Home Movie Review The Illusion of Home Makeovers

The Illusion of Home Makeovers


With so much misery going on in the world, it’s nice to have a feel-good escape from it all. Television has always been a good diversion, but lately it seems the schedule has been inundated with gross-out procedural dramas that involve examining dead bodies… not exactly my idea of feel-good entertainment. One show that succeeds in the mission of creating a warm fuzzy is “Extreme Makeover: Home Edition.” A family facing hard times and receiving a glorious new house always tugs at the heartstrings and delivers with a happy ending. While this program provides great escapism, I find it very flawed and, at times, wonder if the producers think the viewing audience is made up of idiots.

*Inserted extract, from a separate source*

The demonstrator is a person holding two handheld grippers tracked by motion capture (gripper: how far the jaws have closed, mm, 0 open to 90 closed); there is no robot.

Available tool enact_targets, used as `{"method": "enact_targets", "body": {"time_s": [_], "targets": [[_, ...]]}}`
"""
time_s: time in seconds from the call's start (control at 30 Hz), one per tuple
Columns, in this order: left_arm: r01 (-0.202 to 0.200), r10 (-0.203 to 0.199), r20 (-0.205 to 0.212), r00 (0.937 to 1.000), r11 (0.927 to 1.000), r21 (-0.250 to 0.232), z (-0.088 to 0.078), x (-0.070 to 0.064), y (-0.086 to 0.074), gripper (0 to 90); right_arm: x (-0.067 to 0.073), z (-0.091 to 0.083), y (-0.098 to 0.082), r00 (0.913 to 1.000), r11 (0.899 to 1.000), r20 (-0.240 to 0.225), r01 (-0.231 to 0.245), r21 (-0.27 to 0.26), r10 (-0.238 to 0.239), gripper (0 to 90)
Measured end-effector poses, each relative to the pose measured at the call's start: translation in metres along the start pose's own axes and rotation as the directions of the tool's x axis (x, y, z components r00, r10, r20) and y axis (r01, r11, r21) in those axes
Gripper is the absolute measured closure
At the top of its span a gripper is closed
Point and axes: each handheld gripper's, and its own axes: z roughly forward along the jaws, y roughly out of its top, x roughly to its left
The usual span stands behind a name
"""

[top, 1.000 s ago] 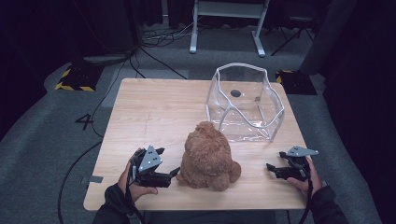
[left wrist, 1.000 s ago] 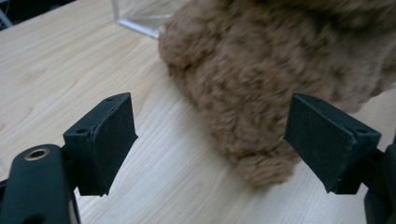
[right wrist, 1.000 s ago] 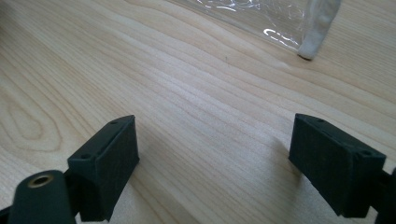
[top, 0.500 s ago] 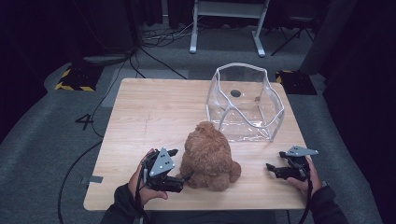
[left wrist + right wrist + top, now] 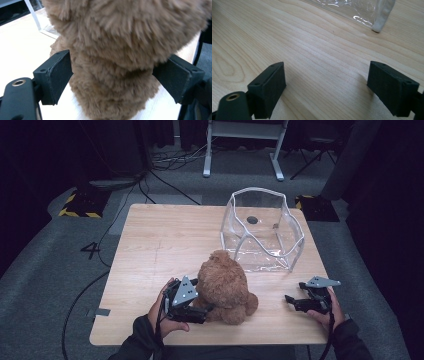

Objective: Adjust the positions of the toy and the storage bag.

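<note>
The left tongs [image 5: 202,312] have slid in against the teddy bear [image 5: 225,287], jaws wide around it (not clamped); right tongs [image 5: 291,301] rest wide on the tabletop [image 5: 165,240].

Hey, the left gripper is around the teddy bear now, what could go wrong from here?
1. The left gripper has its jaws wide open around the teddy bear; closing may pinch only soft fur, so the bear could slip out when lifted.
2. The clear container stands just beyond the bear; a swing that way could knock its thin wall.
3. The right gripper rests open on the table, apart from the bear, so nothing steadies the toy if it tips.
</note>
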Motion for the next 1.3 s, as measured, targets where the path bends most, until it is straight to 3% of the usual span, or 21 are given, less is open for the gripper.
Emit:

While “Extreme Makeover: Home Edition” is considered to be a reality program, it could not more scripted. The show makes it look like these families are totally shocked by their selection for the makeover, but in actuality, the show’s producers notify about four families they are in the running and that the bus might be stopping by “unannounced.” Do these people not wait with bated breath, peeking out the window in hope of their dreams coming true? They act surprised when the always-annoying Ty Pennington greets them with the unnecessary bullhorn, but you just know they heard that loudmouth and his crew coming a mile away.

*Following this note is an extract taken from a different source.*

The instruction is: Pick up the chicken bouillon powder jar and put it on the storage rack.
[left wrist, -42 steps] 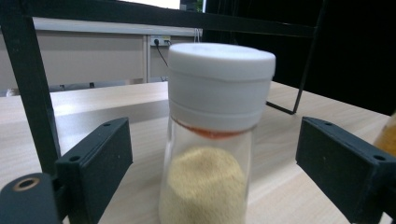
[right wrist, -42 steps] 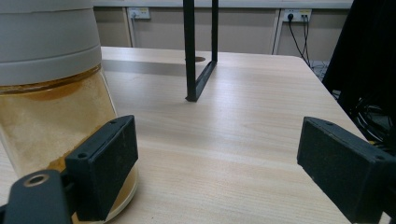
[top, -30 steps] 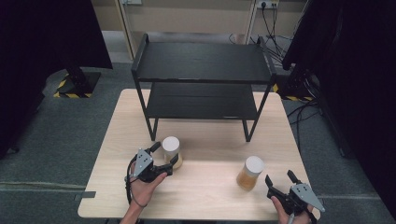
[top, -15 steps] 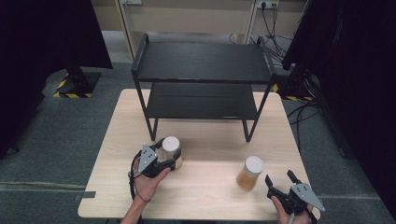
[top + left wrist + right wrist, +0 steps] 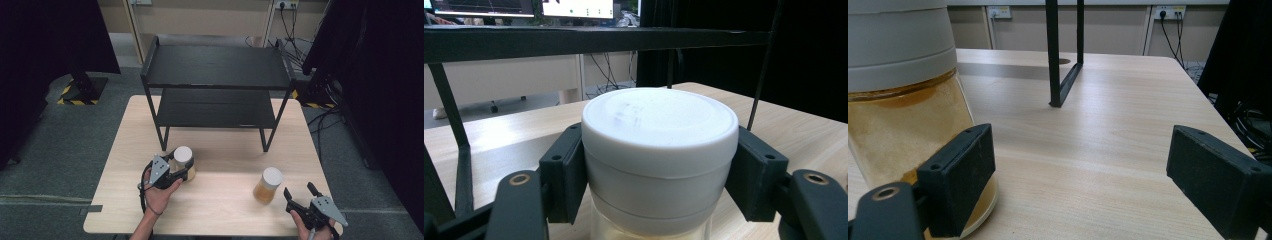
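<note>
Left gripper (image 5: pixel 181 168) jaws just closed, clenched on upright white-lidded jar (image 5: pixel 183 161), long axis vertical; right gripper (image 5: pixel 300 191) released.

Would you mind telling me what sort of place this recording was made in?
Probably a lab or test room: a bare wooden table on grey carpet, black curtains around it, wall sockets with trailing cables, and monitor screens behind the shelf.
</note>
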Demonstrator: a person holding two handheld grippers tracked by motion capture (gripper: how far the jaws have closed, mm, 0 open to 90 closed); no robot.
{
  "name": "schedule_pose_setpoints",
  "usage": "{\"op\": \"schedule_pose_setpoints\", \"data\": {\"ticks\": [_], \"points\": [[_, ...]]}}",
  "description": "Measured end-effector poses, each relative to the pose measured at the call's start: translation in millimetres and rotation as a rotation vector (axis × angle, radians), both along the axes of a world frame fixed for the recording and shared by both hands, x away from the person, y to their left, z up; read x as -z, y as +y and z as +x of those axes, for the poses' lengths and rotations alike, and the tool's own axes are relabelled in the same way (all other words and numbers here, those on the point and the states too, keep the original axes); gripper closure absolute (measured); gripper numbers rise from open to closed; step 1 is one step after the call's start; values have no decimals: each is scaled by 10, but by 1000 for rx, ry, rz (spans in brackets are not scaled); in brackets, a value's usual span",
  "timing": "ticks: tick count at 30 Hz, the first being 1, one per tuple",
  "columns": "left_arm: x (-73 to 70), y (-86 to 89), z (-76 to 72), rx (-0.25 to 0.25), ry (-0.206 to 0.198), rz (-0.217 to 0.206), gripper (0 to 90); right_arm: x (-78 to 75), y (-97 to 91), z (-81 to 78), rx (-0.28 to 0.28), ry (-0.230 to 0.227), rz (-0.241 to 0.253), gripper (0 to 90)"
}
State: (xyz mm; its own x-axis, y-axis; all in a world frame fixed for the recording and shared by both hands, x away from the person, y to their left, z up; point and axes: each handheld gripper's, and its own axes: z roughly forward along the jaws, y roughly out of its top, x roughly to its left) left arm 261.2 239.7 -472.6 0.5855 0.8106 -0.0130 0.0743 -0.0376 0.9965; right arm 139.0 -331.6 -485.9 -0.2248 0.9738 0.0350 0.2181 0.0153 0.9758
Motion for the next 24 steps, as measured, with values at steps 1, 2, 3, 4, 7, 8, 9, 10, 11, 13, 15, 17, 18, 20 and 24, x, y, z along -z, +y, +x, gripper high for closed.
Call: {"op": "schedule_pose_setpoints", "data": {"ticks": [1,2,3,4,7,8,9,10,11,13,15,17,18,20,24], "points": [[-14,-3,-2,-3,4,5,331,0,0,0,0,0,0,123],[-20,-6,-3,-5,8,3,332,-2,-1,2,0,1,0,122],[-25,-9,-2,-9,13,-4,332,-2,-1,2,0,1,0,122],[-32,-9,0,-12,18,-4,332,0,-1,0,0,0,0,122],[-44,-14,-4,-22,29,-15,332,2,-3,-1,0,-1,2,122],[-59,-12,-16,-27,38,-25,332,2,-4,0,0,-1,2,122],[-59,-12,-16,-27,38,-25,332,2,-4,0,0,-1,2,122],[-68,-10,-26,-29,40,-31,332,0,-5,1,-1,1,2,122],[-90,-7,-53,-27,33,-38,332,0,-4,1,-1,0,2,122],[-108,-4,-70,-26,29,-38,332,0,-3,0,0,0,2,122],[-145,13,-101,-22,21,-44,332,3,-3,0,0,-2,1,122],[-185,29,-136,-24,11,-55,332,0,-1,0,1,0,1,122],[-203,30,-149,-28,5,-54,332,1,0,-1,1,0,1,122],[-244,34,-183,-40,-11,-62,332,1,2,-1,1,-1,0,122],[-312,36,-226,-51,-40,-71,332,0,5,-1,2,0,-1,121]]}}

The overly-peppy design team would like us to think they are miracle workers, but I doth protest. Sure, they come up with some great ideas, but they surely don’t so on the spur of the moment. After the family is sent off on a week-long vacation, the producers of the show create a scenario with the design team putting their heads together for an idea on the house after taking one short look at the property. Uh, ya think these people actually have these ideas pop into their heads in mere minutes and not once argue over what to do? What about permits, zoning laws, architecture, and the hiring of the hundreds of people contracted to do the physical labor? This has got to take months of planning, but we are supposed to suspend all belief and go with the notion that Ty and company are working magic before our very eyes. They haven’t fooled me one bit.

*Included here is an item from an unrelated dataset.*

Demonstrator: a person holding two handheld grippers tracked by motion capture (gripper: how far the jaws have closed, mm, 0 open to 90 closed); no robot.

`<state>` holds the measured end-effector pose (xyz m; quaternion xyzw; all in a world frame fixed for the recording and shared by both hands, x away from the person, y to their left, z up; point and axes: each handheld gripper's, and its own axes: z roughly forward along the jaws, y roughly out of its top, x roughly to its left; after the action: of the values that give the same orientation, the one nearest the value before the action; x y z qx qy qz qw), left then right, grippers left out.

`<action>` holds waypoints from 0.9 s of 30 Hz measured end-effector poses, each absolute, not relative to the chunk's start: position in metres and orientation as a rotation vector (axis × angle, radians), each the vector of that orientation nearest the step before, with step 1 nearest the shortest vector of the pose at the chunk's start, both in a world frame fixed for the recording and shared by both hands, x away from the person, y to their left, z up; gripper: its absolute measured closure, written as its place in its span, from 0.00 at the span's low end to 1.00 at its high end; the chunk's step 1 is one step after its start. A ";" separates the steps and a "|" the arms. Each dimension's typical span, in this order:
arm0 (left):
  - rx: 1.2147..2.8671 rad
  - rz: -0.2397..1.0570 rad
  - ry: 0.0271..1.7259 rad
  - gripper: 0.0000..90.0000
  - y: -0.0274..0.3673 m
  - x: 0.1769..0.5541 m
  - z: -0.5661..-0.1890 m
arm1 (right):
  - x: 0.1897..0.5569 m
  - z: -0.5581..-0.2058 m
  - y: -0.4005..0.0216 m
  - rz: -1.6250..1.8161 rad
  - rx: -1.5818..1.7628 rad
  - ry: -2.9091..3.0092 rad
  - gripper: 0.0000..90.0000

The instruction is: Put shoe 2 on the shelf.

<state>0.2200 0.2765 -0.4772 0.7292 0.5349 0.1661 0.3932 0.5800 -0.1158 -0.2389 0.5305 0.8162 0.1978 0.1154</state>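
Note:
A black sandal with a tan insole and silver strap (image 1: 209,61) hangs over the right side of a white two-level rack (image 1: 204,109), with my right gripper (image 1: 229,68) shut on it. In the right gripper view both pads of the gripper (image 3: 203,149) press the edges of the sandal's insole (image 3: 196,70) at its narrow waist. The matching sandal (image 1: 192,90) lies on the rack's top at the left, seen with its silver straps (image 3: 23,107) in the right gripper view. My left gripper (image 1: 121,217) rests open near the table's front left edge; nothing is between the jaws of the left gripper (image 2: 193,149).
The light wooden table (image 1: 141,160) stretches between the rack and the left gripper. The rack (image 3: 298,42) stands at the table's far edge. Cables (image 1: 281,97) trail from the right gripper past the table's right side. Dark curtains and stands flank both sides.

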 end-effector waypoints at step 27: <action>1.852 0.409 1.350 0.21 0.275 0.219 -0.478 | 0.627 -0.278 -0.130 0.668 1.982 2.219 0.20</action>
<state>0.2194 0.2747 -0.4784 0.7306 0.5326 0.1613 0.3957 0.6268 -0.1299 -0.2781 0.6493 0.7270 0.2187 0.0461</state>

As much as this show bugs me, I still watch it every week. Do I view every frame of it? Hell no. I check out the intro to see what plight has afflicted the selected family, then I fast forward (thanks TiVo) to the part when the family comes back to the amazing transformation. They cry; I cry; everyone seems right in the world again. Enjoy the wonderful moment, but don’t, for one second, fall for the illusion that is being shoved down our throats.